Think of it as a briefing document for the AI. Instead of the algorithm making all creative and targeting decisions based purely on performance signals, you can now set parameters: "We're a premium brand," "Our target audience values sustainability," "Never use discount-focused language." The AI then uses these guardrails when generating ad variations.

For eCommerce merchants who've felt that automated campaigns strip away brand identity in pursuit of conversion efficiency, this is a meaningful step forward.

3. Text Disclaimers for Final URL Expansion

Final URL expansion, where Google's AI decides which landing page on your site to send users to, now supports mandatory text disclaimers. This is critical for regulated industries or any merchant with compliance requirements around advertising claims.
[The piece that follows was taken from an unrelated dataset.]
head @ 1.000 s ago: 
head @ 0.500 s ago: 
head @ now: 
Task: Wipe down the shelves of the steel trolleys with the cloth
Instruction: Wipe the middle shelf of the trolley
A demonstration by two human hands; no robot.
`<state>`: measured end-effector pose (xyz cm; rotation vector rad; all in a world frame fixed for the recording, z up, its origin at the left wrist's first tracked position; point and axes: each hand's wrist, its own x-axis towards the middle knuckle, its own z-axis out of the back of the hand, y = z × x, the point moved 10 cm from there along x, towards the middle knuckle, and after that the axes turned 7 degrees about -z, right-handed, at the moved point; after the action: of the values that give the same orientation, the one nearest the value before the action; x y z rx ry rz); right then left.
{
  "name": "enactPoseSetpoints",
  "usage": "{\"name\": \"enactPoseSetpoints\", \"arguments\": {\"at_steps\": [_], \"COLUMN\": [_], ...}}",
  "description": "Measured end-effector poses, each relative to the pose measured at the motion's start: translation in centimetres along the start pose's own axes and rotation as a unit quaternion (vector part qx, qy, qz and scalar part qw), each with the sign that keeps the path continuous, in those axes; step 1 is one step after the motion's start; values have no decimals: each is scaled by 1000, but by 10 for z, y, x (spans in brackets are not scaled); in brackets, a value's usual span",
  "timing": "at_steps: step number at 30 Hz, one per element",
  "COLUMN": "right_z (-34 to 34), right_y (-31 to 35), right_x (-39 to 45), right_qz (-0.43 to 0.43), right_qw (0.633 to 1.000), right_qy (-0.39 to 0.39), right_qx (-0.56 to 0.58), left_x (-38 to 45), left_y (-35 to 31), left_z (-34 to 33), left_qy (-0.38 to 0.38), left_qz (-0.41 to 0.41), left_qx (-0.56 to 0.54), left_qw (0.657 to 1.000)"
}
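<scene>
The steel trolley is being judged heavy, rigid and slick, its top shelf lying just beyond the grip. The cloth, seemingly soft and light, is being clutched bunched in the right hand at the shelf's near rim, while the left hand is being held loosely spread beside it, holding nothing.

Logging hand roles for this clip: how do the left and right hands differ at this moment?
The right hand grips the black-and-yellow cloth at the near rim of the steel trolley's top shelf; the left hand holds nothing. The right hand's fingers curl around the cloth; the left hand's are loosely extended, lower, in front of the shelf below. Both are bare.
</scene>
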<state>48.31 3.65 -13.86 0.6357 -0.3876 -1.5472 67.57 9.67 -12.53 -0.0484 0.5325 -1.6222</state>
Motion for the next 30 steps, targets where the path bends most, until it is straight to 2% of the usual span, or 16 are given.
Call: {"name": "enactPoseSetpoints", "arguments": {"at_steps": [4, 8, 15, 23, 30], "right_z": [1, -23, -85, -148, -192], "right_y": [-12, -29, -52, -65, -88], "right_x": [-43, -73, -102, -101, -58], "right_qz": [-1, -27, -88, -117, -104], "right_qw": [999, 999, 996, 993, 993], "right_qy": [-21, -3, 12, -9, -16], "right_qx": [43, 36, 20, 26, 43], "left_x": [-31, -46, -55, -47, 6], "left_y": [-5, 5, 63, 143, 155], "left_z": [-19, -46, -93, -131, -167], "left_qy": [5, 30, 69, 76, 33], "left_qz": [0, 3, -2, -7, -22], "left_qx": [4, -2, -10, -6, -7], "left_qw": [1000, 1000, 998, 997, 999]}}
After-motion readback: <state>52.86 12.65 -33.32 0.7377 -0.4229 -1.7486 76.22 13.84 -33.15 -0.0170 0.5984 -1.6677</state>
What this means for your campaigns

The expansion of AI Max to Shopping campaigns represents Google doubling down on a clear strategic direction: AI-mediated commerce. The traditional model, in which the merchant creates product feed, Google matches to search queries, and the shopper clicks through to the merchant's site, is evolving into something more fluid and AI-driven.

Here's what's practically changing for merchants:

1. Your product feed becomes even more critical. AI Max uses your Merchant Center data as the foundation for everything it does. Rich, accurate, well-structured product data gives the AI more to work with. Poor data quality limits what it can do. If you haven't invested in feed optimisation recently, this is the time.
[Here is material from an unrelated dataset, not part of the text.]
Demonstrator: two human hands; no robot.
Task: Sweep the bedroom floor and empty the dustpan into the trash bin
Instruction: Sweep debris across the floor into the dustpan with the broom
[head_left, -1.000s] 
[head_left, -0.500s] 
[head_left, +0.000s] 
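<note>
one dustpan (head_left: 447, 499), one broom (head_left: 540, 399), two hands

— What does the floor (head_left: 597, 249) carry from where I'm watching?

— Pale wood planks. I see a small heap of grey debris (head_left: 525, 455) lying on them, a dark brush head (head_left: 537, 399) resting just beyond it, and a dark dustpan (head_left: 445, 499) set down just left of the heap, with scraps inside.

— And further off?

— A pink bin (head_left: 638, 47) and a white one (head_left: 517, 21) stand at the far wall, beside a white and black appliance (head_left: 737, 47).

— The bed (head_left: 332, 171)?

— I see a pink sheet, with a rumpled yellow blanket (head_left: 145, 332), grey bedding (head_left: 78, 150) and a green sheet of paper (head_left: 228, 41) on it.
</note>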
2. Long-tail search capture should improve. One of the persistent frustrations with Shopping campaigns has been their inability to capture more conversational queries. AI Max directly addresses this. If someone searches "comfortable running shoes for flat feet that work on concrete," AI Max can potentially match that to your relevant products even if those exact terms aren't in your feed.

3. Creative control is changing, not disappearing. The introduction of AI Brief suggests Google recognises that pure algorithmic control doesn't work for every brand. The ability to set creative and messaging guardrails is a direct response to advertiser feedback.

4. Measurement complexity increases. With the AI making more targeting and creative decisions, understanding what's actually driving performance becomes harder. Google simultaneously announced new data, experimentation, and marketing mix modelling (MMM) tools designed to help advertisers measure impact, a tacit acknowledgement that as automation increases, so does the measurement challenge.

How to prepare your campaigns for AI Max

1. Audit your product feed quality. Ensure titles are descriptive and include relevant attributes. Ensure descriptions are comprehensive. Add missing attributes. AI Max can only work with what you give it.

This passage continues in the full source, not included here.